[DIRECTIONS]:
If a line in the records below contains "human", copy that line.

Records drawn from a dataset
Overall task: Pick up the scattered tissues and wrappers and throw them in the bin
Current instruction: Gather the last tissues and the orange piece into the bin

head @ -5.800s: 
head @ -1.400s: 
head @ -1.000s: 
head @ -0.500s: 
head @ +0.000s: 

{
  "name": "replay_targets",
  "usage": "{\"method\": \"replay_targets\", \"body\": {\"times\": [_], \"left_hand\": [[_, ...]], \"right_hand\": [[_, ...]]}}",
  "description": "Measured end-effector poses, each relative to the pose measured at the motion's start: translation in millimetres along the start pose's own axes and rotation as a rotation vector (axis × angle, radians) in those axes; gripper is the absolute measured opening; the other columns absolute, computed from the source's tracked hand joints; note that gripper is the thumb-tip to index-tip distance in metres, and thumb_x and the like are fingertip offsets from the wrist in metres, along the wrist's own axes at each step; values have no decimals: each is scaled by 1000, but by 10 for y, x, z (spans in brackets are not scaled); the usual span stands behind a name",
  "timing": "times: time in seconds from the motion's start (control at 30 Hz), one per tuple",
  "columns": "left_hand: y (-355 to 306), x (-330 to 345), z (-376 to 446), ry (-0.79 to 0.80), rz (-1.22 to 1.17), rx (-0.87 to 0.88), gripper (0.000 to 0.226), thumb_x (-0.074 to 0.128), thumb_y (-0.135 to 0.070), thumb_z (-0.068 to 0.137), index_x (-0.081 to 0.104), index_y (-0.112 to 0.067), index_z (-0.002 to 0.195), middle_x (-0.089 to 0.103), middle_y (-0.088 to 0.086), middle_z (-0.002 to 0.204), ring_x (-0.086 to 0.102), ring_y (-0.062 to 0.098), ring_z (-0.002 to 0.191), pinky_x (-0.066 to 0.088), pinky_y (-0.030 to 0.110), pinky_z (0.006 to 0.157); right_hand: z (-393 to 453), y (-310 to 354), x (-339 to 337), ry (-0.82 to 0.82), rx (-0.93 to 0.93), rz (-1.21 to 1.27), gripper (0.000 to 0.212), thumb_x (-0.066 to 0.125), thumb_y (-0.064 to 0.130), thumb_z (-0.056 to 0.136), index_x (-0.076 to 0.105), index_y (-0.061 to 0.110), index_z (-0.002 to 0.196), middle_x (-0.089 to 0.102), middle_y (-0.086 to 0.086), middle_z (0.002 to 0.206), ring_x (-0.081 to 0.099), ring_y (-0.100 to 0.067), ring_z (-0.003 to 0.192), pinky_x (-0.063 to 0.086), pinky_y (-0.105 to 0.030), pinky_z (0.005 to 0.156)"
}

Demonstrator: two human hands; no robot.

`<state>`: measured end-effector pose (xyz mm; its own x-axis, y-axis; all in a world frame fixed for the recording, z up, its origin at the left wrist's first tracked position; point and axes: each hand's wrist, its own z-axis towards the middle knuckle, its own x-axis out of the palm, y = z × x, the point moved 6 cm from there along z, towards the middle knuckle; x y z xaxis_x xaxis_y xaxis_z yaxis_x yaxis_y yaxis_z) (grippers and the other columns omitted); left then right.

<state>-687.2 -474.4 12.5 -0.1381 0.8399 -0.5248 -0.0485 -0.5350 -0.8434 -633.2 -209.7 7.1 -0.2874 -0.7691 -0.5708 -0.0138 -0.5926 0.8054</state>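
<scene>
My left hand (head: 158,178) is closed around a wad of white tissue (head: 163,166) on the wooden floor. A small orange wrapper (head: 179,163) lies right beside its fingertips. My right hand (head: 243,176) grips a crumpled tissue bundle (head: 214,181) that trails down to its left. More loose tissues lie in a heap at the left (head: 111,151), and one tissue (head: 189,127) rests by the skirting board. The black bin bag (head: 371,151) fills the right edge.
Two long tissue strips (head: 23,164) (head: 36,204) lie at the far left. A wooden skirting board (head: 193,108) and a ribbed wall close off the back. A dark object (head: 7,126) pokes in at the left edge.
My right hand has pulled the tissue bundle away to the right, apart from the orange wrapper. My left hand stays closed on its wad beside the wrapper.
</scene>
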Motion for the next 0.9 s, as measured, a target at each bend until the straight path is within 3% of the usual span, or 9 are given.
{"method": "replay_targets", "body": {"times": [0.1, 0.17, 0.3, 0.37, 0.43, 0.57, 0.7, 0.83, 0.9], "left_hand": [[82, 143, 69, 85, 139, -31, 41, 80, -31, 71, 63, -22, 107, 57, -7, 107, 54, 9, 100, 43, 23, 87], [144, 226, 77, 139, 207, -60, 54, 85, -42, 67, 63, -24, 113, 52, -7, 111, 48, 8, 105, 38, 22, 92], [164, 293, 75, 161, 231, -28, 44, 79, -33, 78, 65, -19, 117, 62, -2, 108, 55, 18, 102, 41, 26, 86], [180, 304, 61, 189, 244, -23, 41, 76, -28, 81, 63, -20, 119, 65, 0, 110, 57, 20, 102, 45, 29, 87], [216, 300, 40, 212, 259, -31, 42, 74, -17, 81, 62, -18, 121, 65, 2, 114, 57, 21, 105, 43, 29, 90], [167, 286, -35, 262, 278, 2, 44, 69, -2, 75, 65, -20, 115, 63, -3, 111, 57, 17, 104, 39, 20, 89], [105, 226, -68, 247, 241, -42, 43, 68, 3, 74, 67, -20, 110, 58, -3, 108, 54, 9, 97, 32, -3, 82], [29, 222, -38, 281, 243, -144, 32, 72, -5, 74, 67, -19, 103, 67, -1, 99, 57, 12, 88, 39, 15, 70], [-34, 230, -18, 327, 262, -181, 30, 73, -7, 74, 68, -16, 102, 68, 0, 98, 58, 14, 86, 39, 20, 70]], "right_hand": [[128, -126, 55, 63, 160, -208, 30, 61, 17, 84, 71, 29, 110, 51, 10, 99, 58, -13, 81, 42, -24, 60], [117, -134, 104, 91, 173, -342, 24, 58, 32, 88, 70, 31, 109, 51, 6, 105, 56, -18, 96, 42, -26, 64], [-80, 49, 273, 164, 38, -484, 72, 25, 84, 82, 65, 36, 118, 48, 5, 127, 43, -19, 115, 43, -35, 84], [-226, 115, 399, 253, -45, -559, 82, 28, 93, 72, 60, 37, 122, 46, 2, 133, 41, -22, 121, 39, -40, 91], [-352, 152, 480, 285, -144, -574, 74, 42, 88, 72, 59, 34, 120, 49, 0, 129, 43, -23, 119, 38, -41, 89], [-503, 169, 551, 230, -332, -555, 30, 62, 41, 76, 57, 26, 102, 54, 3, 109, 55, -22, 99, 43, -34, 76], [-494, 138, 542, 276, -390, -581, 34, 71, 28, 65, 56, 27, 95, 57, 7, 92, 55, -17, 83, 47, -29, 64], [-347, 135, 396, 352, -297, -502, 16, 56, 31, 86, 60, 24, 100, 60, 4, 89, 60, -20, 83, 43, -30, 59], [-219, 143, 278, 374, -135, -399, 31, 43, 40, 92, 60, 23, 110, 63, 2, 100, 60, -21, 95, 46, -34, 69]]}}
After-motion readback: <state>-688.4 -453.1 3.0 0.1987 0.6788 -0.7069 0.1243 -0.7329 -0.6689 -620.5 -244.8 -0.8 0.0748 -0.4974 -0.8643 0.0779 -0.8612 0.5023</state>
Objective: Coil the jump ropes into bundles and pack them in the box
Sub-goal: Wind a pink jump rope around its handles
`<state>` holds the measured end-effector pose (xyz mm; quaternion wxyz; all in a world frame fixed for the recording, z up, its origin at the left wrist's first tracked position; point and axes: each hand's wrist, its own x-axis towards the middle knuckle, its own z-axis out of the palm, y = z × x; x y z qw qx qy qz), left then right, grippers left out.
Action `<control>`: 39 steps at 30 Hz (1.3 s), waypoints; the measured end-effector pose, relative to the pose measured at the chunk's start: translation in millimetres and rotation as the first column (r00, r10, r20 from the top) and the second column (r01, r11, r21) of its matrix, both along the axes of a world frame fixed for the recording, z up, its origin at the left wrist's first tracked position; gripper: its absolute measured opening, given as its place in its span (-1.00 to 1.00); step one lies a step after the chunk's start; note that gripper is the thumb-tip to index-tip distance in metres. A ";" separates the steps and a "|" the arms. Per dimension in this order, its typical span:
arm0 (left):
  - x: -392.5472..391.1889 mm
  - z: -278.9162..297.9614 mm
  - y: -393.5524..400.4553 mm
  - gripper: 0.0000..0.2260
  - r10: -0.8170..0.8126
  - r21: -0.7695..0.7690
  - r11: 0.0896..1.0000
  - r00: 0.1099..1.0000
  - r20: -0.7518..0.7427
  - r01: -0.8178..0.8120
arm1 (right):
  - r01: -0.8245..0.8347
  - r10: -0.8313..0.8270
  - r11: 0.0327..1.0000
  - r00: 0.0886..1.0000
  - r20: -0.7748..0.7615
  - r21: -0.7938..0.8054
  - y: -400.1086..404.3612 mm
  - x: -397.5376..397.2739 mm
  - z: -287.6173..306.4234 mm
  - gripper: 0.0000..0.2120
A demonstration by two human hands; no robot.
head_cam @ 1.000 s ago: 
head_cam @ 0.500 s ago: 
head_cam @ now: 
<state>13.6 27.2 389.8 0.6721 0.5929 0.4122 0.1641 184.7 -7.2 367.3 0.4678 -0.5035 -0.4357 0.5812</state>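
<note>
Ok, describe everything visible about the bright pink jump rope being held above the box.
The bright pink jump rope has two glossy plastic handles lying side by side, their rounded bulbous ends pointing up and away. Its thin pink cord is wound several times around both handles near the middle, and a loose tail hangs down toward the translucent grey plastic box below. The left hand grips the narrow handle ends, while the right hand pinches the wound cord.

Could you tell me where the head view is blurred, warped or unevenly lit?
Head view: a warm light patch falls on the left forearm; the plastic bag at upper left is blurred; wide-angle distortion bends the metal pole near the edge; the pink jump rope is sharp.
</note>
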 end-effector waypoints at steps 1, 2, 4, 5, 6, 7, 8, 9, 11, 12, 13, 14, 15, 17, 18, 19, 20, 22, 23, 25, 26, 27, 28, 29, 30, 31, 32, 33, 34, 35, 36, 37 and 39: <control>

[ANSWER SECTION]:
Demonstrator: two human hands; no robot.
A demonstration by two human hands; no robot.

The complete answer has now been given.